There are multiple potential explanations for the transgene silencing. The Agrobacterium tumefaciens strain GV3101 used here to obtain high transformation rates and high levels of expression typically leads to high copy insertion into the genome (Koncz and Schell, 1986). One of the most highly expressing rdr6-11 lines (8-2), in which all of the transformed T2 plants were highly fluorescent, showed a segregation of the resistance to BASTA of 210:19 (11:1), suggesting the integration of multiple copies. These complex insertions may render transgenes susceptible to transcriptional or posttranscriptional transgene silencing (Meza et al., 2002). It has been proposed that plants have evolved scanning mechanisms to detect foreign DNA (Meza et al., 2002), which may be identified by the aberrant GC content or by a threshold-dependent detection level of foreign transcripts, which is also dependent on translation (Que et al., 1997; Beclin et al., 2002). Our first hypothesis was that silencing is attributable to the gene dosage of eCFP/eYFP (Que et al., 1997; Lechtenberg et al., 2003; Schubert et al., 2004). The gene sequences of eCFP and eYFP are almost identical; thus, the constructs used here contained a quasi-tandem copy of a GFP gene. However, the presence of these two copies cannot be sufficient to trigger silencing, because codon-diversified variants (no stretch longer than 5 bp identical) showed a similar degree of silencing in wild-type Arabidopsis and gave high levels of expression only in the rdr6 mutant background. Alternatively, one may suspect that the viral CaMV 35S promoter could cause the high rates of silencing, but this promoter has been used by others without observing such dramatic rates of silencing (Cutler et al., 2000). The bacterial binding protein may contribute to silencing, although the same overall effect was observed during attempts to functionally express the maltose, Glu, and glucose nanosensors (data not shown).

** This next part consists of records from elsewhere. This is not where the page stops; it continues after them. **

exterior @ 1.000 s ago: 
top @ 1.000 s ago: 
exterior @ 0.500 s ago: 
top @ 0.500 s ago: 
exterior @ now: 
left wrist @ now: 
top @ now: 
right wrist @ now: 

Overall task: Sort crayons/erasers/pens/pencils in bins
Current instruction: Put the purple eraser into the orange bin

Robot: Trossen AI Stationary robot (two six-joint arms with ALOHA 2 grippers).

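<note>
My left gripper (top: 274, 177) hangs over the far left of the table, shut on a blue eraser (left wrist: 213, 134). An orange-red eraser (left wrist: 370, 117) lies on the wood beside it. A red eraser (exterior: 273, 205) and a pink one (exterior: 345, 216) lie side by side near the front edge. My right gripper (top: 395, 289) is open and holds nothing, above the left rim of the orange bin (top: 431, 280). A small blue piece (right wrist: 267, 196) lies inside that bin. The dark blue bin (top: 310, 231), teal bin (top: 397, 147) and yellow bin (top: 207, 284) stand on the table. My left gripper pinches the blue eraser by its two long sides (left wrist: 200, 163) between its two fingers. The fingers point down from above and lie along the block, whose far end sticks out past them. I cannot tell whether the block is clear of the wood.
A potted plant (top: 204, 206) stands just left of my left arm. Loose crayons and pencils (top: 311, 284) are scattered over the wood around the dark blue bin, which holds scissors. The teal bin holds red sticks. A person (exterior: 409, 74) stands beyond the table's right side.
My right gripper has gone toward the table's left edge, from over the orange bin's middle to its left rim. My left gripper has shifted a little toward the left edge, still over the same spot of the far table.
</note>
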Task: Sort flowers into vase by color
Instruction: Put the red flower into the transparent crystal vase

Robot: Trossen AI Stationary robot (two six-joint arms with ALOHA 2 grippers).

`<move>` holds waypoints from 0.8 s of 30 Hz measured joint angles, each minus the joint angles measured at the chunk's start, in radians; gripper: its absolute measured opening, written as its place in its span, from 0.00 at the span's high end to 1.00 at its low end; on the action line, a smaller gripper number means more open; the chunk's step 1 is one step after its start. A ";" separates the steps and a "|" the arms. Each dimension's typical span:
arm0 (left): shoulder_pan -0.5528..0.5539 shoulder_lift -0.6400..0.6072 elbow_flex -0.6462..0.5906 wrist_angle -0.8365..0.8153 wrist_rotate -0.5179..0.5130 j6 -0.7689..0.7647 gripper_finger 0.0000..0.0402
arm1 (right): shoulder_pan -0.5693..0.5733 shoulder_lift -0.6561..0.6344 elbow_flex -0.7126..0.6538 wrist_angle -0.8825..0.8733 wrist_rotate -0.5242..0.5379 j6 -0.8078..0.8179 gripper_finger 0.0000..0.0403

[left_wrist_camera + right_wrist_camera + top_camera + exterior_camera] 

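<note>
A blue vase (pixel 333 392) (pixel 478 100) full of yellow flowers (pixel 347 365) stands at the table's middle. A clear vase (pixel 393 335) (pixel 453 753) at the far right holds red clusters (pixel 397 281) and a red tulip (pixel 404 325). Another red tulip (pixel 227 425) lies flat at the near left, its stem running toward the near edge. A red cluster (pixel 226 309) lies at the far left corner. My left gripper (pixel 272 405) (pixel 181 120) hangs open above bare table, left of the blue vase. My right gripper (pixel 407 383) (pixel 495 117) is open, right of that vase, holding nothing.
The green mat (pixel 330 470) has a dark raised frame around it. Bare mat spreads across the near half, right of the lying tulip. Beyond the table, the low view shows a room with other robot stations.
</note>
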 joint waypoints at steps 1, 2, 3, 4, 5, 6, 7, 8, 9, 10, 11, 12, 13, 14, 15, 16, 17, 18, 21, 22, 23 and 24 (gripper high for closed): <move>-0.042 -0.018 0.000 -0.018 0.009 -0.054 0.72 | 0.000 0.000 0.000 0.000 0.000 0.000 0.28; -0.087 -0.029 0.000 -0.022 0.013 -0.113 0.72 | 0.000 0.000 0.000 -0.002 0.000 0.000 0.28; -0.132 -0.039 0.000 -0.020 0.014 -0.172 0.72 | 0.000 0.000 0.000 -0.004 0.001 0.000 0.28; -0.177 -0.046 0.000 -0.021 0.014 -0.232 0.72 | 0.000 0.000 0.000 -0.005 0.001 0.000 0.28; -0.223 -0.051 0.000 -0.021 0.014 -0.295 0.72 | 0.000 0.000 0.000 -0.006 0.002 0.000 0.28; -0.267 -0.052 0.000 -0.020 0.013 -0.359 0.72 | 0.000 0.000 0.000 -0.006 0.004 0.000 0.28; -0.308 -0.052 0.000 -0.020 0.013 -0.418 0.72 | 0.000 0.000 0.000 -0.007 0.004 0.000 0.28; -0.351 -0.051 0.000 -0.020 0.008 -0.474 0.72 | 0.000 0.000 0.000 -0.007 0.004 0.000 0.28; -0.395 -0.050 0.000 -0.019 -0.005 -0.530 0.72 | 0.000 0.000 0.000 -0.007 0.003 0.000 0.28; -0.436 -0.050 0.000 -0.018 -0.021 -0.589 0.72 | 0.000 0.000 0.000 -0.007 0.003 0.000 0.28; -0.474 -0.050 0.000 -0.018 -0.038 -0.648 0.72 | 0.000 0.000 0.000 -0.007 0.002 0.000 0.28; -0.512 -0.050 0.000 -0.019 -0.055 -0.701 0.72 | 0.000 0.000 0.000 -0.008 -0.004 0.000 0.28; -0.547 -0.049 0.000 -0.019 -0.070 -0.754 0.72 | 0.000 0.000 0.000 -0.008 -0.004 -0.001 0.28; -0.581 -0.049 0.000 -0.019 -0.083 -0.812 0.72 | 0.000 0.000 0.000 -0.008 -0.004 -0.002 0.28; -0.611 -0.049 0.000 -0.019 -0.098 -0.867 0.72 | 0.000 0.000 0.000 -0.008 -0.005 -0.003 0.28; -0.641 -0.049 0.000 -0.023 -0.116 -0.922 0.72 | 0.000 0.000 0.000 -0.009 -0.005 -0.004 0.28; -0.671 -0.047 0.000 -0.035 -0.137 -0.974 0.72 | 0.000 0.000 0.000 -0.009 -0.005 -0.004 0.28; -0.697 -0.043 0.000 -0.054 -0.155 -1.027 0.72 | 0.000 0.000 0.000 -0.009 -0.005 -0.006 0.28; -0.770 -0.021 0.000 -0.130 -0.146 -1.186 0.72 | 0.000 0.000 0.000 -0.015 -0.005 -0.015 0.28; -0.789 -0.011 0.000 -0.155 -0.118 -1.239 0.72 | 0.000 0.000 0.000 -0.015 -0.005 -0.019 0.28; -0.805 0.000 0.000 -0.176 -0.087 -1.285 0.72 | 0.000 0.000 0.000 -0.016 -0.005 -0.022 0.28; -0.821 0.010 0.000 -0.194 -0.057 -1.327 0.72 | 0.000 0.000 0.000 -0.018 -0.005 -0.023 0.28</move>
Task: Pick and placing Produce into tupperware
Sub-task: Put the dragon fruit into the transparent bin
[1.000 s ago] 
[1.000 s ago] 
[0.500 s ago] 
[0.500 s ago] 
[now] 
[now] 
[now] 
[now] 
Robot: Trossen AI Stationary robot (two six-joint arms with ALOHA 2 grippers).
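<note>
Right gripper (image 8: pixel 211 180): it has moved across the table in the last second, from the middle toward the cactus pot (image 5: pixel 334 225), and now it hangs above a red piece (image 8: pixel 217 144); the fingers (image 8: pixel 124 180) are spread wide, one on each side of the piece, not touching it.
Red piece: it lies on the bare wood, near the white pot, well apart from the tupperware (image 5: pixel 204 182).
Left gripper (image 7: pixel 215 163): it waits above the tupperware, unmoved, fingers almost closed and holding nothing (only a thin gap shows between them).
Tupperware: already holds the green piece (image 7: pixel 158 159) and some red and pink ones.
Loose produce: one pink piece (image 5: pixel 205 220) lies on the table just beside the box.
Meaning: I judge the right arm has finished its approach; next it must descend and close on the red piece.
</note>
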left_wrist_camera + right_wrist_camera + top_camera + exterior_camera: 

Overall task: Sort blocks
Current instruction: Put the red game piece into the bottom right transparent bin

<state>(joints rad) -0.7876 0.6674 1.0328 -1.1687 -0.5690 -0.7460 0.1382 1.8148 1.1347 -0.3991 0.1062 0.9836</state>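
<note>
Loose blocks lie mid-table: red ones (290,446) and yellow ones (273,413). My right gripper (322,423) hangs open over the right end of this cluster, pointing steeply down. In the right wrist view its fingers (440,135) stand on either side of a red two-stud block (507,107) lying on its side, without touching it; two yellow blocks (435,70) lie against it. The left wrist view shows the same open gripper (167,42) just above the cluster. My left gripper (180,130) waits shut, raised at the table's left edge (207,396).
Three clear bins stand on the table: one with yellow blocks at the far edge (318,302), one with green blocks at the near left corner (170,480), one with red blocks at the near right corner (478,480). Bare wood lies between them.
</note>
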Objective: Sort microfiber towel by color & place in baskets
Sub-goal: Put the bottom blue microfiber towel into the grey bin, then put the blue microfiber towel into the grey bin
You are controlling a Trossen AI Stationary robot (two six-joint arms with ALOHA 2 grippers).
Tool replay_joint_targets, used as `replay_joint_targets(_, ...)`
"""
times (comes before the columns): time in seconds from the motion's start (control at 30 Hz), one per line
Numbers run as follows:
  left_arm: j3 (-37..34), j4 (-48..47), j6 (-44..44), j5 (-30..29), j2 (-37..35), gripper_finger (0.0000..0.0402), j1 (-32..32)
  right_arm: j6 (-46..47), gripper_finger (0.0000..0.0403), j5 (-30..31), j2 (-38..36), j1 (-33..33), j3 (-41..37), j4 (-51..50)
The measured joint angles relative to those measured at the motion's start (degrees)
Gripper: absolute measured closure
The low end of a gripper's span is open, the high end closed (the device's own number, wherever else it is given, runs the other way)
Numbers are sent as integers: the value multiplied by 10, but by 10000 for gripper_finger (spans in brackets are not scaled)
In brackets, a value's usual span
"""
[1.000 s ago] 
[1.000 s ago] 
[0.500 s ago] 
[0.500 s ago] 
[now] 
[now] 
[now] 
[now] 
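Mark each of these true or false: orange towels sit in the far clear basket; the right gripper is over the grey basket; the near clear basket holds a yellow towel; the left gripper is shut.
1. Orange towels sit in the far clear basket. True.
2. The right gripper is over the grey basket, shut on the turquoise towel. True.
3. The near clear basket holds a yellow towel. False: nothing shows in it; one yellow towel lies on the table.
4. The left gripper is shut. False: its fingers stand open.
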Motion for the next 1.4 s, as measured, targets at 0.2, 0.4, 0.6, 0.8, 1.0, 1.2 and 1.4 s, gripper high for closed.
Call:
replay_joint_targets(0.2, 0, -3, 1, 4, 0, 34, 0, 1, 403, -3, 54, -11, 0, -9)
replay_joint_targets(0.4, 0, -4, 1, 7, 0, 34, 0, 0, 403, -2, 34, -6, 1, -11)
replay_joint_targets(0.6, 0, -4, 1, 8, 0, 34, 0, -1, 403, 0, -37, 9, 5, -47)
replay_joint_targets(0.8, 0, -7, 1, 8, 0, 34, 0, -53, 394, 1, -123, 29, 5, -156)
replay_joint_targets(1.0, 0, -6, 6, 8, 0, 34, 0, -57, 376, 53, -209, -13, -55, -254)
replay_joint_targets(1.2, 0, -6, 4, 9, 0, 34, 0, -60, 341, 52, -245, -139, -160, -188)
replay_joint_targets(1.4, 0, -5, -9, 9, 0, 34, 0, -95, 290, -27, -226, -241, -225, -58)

The sequences of these PBPs are highly divergent; however, we cannot exclude the possibility that the GC content of the genes or the use of rare codons, which affect translation, had an effect (Que et al., 1997). Further work will be required to define the cause of the silencing and to test whether the use of other promoters, the use of codon-optimized PBPs, and the use of different terminators will amend the problem.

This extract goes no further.